That Italian crap, I thought, reaching the wood slats of the bridge and walking in the middle, feeling the familiar loose boards as well as the tighter ones under my feet. The Italians there and the ones in my neighborhood talk about being Italian, like it means something to be Italian and not anything else. But we say "Italian," and they say "'Talian," and that's the only difference. Or they beat up Spanish kids who do nothing, and we have big barbecues and don't invite old friends who aren't married yet. Both groups are full of crap.

"Don't say 'shit' anymore," Laura urged me about a year ago, so I hardly ever say it now, out of habit. For a while, when we hung out or went to a movie, I would say "crap" to anything at all until she got pissed, but now I say it naturally, not on purpose and not as often, and she doesn't get mad. She seems to know the difference. Knows I'm trying, maybe.

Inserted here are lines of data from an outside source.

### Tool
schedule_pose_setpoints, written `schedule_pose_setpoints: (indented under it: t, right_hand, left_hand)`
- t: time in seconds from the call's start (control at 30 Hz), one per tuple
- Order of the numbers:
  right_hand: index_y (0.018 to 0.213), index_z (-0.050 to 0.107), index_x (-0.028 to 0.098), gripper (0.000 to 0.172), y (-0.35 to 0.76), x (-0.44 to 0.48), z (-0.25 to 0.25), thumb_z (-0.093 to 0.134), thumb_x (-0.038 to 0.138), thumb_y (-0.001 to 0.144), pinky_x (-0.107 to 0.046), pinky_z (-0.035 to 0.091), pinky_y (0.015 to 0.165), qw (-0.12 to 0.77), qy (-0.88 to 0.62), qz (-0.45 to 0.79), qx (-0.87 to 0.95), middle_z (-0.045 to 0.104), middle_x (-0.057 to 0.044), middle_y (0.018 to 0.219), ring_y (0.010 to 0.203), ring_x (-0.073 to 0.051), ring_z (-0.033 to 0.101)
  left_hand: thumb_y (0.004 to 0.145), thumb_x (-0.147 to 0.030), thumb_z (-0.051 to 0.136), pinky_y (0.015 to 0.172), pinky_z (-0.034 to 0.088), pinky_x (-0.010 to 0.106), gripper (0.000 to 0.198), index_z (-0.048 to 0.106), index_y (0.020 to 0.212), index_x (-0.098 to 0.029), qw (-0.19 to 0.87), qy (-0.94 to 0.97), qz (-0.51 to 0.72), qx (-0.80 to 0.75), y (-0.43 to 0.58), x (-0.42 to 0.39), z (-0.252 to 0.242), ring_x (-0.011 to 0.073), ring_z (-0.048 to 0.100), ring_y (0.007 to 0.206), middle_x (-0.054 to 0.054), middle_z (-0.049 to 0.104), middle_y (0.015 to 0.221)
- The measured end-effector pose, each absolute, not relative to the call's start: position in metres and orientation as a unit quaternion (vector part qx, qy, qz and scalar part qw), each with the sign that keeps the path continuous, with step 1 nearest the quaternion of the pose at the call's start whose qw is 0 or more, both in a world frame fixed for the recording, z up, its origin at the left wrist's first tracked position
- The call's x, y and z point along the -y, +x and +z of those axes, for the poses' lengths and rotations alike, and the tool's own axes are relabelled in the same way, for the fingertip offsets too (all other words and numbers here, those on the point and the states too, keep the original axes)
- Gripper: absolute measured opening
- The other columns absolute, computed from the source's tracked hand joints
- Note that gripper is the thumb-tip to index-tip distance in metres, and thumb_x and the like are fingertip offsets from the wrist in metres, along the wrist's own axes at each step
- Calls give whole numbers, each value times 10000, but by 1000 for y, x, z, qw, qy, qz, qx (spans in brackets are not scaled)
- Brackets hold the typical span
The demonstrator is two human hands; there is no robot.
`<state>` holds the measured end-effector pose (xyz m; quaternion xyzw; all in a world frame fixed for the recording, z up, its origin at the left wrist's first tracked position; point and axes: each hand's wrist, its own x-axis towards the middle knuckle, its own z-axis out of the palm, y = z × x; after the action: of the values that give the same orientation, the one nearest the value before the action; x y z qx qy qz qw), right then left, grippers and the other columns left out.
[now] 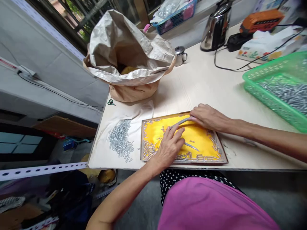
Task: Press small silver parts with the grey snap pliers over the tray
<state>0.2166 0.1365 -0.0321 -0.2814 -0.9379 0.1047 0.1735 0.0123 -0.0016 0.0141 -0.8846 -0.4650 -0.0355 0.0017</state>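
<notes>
fingers (pixel 179 134) of left hand (pixel 168 148), right hand (pixel 206 116) over one yellow tray (pixel 163 117)

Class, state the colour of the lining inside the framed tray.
The lining is bright yellow, clearest in the head view.

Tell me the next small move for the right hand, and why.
Probably nudge the loose metal pins toward the rim of the tray with the metal strip in the right hand, since most pins already line the rim while a few lie mid-cloth.

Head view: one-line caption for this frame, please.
Left hand and right hand meet at a slim metal tool over a yellow-lined tray edged with small metal pins.
</notes>
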Motion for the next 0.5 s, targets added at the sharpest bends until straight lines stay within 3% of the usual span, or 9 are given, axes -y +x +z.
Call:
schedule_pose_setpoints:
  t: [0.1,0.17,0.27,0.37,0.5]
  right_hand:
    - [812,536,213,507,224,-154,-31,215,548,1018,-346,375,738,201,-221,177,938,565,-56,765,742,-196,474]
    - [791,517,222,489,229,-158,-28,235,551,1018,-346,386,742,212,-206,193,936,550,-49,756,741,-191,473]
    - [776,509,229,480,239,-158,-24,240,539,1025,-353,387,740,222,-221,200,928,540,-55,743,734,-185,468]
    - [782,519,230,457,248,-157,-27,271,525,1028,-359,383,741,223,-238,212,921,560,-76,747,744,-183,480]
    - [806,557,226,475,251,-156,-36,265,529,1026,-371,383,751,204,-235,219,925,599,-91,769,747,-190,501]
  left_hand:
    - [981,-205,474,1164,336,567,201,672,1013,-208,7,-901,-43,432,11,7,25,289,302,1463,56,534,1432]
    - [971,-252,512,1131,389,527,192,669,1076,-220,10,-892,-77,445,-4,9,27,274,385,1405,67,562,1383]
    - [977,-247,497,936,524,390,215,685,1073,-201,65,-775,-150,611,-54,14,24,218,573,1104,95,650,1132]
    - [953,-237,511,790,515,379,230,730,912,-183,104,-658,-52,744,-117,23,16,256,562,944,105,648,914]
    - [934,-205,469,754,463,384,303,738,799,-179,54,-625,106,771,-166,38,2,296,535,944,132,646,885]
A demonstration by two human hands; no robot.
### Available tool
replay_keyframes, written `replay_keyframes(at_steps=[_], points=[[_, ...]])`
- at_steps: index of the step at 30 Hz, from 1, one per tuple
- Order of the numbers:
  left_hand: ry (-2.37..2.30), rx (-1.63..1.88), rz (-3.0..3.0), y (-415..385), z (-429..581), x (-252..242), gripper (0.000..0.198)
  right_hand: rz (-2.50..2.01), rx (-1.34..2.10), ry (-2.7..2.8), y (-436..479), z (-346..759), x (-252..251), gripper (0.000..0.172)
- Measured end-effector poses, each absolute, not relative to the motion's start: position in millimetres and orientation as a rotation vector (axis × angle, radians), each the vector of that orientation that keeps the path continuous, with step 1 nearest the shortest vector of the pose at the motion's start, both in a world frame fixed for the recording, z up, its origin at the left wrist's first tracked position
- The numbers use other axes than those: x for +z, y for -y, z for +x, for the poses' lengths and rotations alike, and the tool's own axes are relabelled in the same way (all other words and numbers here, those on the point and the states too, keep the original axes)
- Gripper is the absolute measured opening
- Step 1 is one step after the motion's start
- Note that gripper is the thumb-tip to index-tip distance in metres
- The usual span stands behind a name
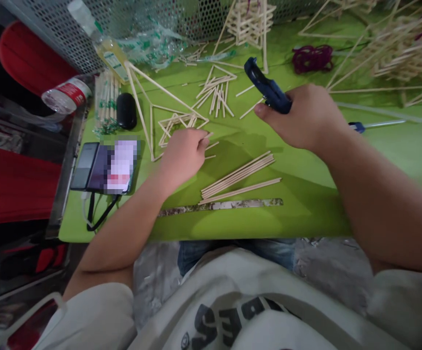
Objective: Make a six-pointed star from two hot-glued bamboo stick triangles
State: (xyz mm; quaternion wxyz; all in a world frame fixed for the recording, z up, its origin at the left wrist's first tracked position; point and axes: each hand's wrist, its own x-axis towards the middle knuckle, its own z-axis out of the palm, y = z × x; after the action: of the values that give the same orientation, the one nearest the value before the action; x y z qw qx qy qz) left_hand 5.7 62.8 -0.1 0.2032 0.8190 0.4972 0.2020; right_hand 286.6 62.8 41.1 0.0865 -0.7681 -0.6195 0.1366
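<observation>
Two hands work over the green table, which fills most of what I see. Toward its far right corner lie big stick lattices, too blurred to read. Nearer the left edge a stick triangle lies flat, with a loose pile of short offcuts beyond it. A bundle of long sticks sits close to the near edge, just behind a mottled strip. My right hand is clenched around the blue tool, its nose raised and pointing to the far edge. My left hand is curled beside the triangle, fingertips pinching a short stick low on the table. To do this well, I judge I should hold that stick steady and flat and bring the tool squarely to it, keeping my fingertips clear of its nose.
</observation>
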Motion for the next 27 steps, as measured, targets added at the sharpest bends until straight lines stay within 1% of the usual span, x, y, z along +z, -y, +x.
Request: replay_keyframes(at_steps=[5,8,11,13,15,19,21,24,27], points=[[-1.355,0.657,2.223,-69.6,-10.6,-5.3,0.047,-2.248,0.434,1.815,-62.7,288.5,38.5,0.056],[-1.349,0.692,2.223,-68.9,-15.4,-2.1,0.042,-2.235,0.416,1.818,-63.5,289.6,37.0,0.058],[-1.356,0.725,2.189,-59.8,-11.5,0.6,0.032,-2.256,0.424,1.805,-62.8,288.7,38.7,0.059],[-1.326,0.696,2.173,-49.1,-2.1,0.0,0.029,-2.263,0.434,1.81,-61.5,287.4,40.7,0.058],[-1.281,0.555,2.221,-36.5,11.7,-2.1,0.027,-2.256,0.435,1.827,-59.9,286.0,42.3,0.057],[-1.291,0.115,2.38,-14.4,39.7,-4.4,0.018,-2.235,0.423,1.876,-56.7,283.4,43.1,0.054],[-1.293,-0.034,2.451,-7.1,47.6,-3.8,0.019,-2.228,0.421,1.895,-55.3,282.1,42.9,0.053],[-1.234,-0.144,2.581,-0.4,51.0,-1.9,0.025,-2.217,0.419,1.918,-53.6,280.5,42.6,0.052],[-1.183,-0.194,2.669,2.2,51.6,0.4,0.027,-2.204,0.412,1.938,-52.5,279.5,41.8,0.051]])
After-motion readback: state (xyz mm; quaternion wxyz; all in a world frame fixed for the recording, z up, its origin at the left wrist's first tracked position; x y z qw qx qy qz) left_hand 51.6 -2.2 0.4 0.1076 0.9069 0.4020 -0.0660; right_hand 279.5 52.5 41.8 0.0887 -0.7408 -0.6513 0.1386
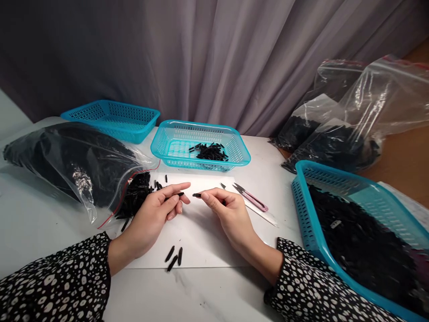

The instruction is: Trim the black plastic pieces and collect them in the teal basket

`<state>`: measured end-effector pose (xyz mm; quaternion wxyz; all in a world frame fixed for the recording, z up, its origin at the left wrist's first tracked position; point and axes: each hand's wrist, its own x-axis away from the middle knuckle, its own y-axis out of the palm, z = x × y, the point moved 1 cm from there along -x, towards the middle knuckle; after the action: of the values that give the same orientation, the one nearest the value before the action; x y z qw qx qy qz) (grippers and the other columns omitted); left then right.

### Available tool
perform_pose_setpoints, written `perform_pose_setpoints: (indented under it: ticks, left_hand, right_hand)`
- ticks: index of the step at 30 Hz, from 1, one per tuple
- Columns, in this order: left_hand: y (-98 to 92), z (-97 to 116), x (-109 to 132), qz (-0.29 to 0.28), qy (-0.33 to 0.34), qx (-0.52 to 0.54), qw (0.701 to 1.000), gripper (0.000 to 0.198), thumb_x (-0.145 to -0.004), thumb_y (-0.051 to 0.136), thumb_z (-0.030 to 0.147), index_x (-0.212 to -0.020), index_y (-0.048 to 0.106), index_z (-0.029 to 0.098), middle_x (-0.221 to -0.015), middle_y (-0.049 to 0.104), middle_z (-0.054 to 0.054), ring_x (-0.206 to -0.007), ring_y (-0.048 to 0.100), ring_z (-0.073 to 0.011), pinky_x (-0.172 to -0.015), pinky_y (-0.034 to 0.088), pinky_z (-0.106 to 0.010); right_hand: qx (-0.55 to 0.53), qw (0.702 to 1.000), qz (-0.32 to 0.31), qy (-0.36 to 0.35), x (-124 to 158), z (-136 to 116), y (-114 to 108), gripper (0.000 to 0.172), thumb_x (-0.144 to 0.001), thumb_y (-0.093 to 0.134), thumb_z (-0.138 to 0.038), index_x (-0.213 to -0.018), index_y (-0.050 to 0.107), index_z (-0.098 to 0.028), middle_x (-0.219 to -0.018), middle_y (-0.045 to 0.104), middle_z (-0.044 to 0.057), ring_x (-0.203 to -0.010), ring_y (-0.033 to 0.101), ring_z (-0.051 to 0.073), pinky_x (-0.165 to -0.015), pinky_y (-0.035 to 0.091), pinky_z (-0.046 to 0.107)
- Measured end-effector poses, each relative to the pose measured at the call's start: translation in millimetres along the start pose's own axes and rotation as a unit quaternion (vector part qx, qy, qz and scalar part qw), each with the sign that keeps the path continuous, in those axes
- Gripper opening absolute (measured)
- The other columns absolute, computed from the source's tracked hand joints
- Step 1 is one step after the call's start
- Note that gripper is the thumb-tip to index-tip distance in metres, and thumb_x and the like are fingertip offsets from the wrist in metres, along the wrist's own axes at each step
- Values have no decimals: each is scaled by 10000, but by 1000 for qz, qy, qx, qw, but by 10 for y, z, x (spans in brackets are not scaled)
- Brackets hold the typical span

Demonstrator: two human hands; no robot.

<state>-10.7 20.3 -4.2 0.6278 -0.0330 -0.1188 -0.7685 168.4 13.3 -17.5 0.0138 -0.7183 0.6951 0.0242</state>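
My left hand pinches a small, narrow black piece between thumb and fingers, with its index finger stretched out. Close by, my right hand grips a similar black piece by its end, its tip pointing at the left hand. Both hands are above a white sheet. Three loose black pieces lie near the sheet's front edge. Beside the left hand, more black pieces spill from the mouth of a large clear zip bag. What exactly the pieces are is too small to tell.
A blue basket behind the hands contains a small heap of black pieces; another blue basket stands back left. Pink-handled thread snips lie right of the hands. A fuller blue basket and clear bags occupy the right.
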Motion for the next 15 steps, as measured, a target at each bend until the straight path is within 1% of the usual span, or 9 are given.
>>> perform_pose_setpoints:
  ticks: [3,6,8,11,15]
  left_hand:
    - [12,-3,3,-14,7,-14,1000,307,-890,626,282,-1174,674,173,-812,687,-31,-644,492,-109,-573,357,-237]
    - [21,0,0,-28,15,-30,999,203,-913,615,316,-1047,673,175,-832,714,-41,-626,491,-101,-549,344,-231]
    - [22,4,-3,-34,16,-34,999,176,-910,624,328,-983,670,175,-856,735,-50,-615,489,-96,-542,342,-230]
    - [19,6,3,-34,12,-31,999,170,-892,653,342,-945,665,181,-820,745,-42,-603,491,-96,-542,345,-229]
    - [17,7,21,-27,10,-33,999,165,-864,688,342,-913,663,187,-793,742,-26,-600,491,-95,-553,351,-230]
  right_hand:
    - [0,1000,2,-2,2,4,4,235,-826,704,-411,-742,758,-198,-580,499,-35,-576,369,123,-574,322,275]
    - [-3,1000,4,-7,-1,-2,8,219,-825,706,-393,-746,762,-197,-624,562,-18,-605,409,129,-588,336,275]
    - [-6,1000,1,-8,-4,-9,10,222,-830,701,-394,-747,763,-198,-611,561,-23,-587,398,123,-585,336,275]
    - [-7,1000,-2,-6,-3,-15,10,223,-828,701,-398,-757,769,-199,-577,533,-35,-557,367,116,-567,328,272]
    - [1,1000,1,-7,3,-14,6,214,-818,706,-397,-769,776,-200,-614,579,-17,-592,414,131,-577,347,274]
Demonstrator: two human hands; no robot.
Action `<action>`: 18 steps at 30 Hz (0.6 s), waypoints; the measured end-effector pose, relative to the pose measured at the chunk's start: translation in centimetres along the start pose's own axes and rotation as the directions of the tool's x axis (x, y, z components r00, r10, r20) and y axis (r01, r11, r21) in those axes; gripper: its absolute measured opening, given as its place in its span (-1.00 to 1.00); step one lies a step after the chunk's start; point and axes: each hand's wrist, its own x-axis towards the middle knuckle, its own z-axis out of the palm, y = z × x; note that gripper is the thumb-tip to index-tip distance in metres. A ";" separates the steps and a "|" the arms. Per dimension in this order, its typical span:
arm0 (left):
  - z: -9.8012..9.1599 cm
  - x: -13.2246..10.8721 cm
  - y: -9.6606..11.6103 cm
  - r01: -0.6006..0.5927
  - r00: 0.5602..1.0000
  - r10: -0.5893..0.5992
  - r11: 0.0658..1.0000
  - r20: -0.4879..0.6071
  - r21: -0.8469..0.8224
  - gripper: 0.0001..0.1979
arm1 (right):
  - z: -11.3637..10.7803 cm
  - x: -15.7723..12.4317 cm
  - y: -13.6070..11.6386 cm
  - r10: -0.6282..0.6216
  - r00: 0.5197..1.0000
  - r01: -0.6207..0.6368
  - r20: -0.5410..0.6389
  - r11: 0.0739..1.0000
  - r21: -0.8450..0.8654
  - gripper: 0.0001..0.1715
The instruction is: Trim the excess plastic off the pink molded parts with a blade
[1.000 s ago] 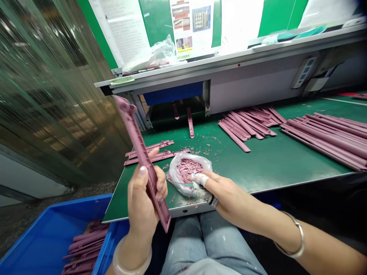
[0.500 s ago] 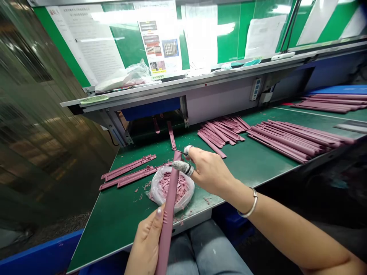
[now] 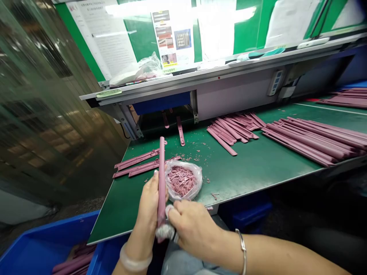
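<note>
From here I see the left hand (image 3: 147, 206) gripping one mauve plastic strip (image 3: 162, 183) upright above the counter (image 3: 229, 179) — the right hand (image 3: 195, 225) curls at its lower end, a fuzzy wrapped fingertip (image 3: 164, 231) against it, though whether it pinches I can't tell. Beside them sit one clear bag (image 3: 197, 179) of pink offcuts (image 3: 182, 180) and at least two loose strips (image 3: 137, 160) — the piled strips (image 3: 309, 141) further back are too many to count.

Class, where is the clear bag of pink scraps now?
In the head view, the bag lies on the green bench mat, just beyond the right hand, right of the flat pink strips.
</note>
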 end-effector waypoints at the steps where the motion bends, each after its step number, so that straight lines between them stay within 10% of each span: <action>1: 0.0 0.4 0.1 -0.025 0.999 0.025 1.000 -0.034 -0.009 -0.45 | 0.6 -0.5 -0.2 -0.053 0.998 0.052 0.016 0.998 0.045 -0.85; 5: 0.6 0.9 0.0 -0.154 0.977 0.148 0.988 -0.152 -0.031 -0.45 | 1.3 -1.0 0.2 0.059 0.994 -0.016 -0.089 0.906 0.424 -0.75; 10: -0.1 0.0 -0.7 -0.328 0.936 0.350 0.911 -0.048 0.249 -0.59 | -0.3 -0.1 1.3 0.261 0.963 -0.088 -0.064 0.529 0.844 -0.68; 13: -2.2 -0.4 -0.6 -0.699 0.642 0.657 0.292 0.394 0.653 -0.52 | -1.6 -0.3 2.0 0.257 0.966 -0.111 -0.008 0.445 0.889 -0.73; 15: -3.6 -0.5 -0.2 -0.826 0.426 0.569 -0.072 0.703 0.559 -0.58 | -2.6 -0.5 2.6 0.165 0.986 -0.076 -0.007 0.491 0.868 -0.82; 18: -4.7 -0.4 0.8 -0.917 0.300 0.436 -0.112 0.848 0.383 -0.62 | -4.1 -0.8 3.9 0.026 0.998 0.024 -0.053 0.641 0.767 -0.89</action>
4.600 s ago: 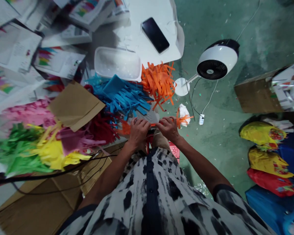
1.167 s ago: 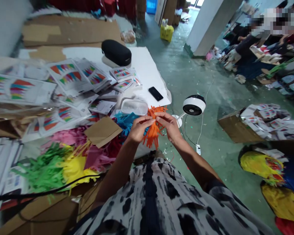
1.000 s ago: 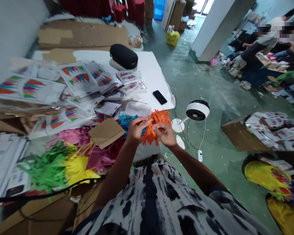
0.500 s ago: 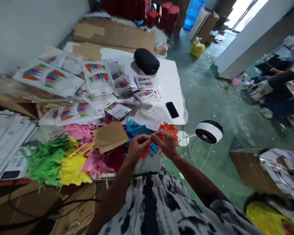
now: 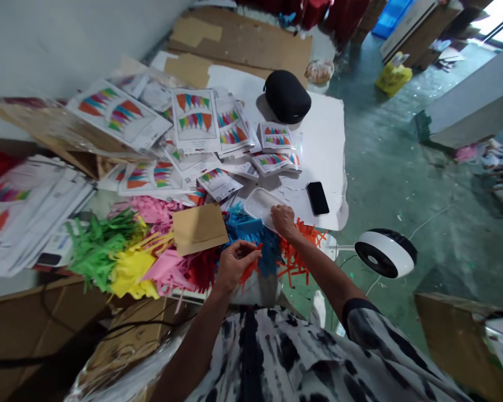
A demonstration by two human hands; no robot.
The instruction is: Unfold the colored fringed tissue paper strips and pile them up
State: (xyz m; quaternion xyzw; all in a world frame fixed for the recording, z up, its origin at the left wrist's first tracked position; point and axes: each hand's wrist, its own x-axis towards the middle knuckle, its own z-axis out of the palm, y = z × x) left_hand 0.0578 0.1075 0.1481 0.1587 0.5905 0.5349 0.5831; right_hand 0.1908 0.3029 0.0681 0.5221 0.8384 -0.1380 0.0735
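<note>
My left hand (image 5: 237, 262) is closed, with thumb and fingers pinching an orange tissue-paper tassel (image 5: 248, 272) whose fringe hangs below. Over the right end of a shallow white plastic tray (image 5: 257, 202) is my right hand (image 5: 283, 220), its fingers curled down inside. What lies at those fingertips is hidden. Blue fringed paper (image 5: 243, 228) lies between my hands, below the tray. More orange fringe (image 5: 299, 254) spreads under my right forearm. Left of my left hand are dark red fringe (image 5: 203, 271) and a brown cardboard piece (image 5: 200, 229).
Pink (image 5: 167, 268), yellow (image 5: 132, 273) and green fringed paper (image 5: 94, 245) lie farther left. Printed packets (image 5: 196, 120) cover the table's back. A black case (image 5: 287, 96) and phone (image 5: 317, 198) lie to the right. A white fan (image 5: 385, 253) stands beyond the table edge.
My hands were together on the orange paper and are now apart. The right hand has moved up to the tray, while the left keeps the orange tassel. The view has shifted.
</note>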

The bridge near the first arch wasn't crowded since it was Sunday, so I didn't have to dodge too many tourists.

Well, God, I said to the sky as I swung past the first arch, this is just another test I'm not passing, isn't it?

My whole life was like a school test I didn't want to study for, but Laura helped me anyway without my asking, starting with math homework in seventh grade. She came over the afternoon Mrs. Bennati yelled at me when I wouldn't answer a question, not because I didn't know the answer but because she called on me out of the blue when I looked out the window, like looking out the window was some crime. So I wouldn't answer. I shrugged, still looking out the window, and she yelled at me and kicked me out into the hall, and when I said the answer over my shoulder on the way out, she sent me to the principal instead. So Laura came over in the late afternoon, and from the living room I heard her say hi to my mom before coming in to help me even though I scowled at her. She sat next to me on the couch and opened her math book and told me Mrs. Bennatti was just trying to help me.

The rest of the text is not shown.